• _Task to carry out_
Reproduce each line of the entries that carries "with".

——————————

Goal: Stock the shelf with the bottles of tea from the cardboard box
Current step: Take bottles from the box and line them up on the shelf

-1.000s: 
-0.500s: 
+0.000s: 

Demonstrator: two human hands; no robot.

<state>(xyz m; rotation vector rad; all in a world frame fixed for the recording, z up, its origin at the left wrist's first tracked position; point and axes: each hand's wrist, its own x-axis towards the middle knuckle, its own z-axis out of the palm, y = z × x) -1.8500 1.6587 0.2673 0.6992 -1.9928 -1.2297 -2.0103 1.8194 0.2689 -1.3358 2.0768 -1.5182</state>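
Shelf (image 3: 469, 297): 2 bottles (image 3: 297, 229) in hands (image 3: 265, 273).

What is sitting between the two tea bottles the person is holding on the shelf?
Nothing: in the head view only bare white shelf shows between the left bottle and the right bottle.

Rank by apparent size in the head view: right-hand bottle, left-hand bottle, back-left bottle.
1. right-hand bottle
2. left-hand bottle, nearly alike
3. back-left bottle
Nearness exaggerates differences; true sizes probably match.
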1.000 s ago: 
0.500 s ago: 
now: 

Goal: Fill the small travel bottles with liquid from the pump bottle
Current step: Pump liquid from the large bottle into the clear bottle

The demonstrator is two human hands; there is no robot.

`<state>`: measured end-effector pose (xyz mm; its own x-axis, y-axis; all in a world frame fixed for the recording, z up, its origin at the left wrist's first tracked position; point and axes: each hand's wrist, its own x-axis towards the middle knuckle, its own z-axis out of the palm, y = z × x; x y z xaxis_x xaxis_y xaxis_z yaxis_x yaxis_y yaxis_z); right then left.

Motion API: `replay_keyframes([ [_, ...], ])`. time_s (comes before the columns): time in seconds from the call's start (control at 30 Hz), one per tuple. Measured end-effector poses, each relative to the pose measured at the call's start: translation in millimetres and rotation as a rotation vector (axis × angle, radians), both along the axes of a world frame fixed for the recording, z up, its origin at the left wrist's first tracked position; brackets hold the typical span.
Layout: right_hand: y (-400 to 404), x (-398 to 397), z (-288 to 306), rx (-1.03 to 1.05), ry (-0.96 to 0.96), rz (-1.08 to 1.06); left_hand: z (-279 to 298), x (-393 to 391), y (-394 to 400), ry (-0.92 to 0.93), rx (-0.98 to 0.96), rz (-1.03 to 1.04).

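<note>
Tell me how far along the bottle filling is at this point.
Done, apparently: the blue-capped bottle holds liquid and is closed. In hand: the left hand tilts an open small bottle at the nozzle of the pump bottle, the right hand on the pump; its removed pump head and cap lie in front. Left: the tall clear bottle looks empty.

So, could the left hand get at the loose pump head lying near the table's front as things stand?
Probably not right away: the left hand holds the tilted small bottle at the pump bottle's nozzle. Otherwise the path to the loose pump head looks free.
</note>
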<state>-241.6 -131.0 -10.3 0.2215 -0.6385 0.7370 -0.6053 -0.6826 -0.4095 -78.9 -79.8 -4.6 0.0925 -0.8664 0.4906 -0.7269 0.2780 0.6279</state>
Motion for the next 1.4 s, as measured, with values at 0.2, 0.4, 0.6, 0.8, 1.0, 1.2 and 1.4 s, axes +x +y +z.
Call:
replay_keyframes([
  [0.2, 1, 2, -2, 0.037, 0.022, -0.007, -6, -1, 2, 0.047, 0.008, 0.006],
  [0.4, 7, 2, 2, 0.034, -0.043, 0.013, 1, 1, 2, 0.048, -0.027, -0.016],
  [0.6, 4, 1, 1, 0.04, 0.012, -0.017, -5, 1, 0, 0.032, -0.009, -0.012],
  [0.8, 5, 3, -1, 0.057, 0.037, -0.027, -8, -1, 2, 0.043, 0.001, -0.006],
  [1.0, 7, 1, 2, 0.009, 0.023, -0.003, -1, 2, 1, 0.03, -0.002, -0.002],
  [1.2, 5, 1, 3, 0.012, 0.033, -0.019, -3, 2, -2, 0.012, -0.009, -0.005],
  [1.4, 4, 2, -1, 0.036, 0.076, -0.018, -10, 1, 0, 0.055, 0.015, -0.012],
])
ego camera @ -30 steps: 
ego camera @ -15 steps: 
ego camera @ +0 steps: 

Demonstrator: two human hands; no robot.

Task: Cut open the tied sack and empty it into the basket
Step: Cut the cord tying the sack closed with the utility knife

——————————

• _Result below_
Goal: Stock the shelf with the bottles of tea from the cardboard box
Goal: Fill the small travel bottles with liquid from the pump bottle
Motion for the next 1.4 s, as measured, with values at 0.2, 0.4, 0.6, 0.8, 1.0, 1.2 and 1.4 s, axes +x +y +z.
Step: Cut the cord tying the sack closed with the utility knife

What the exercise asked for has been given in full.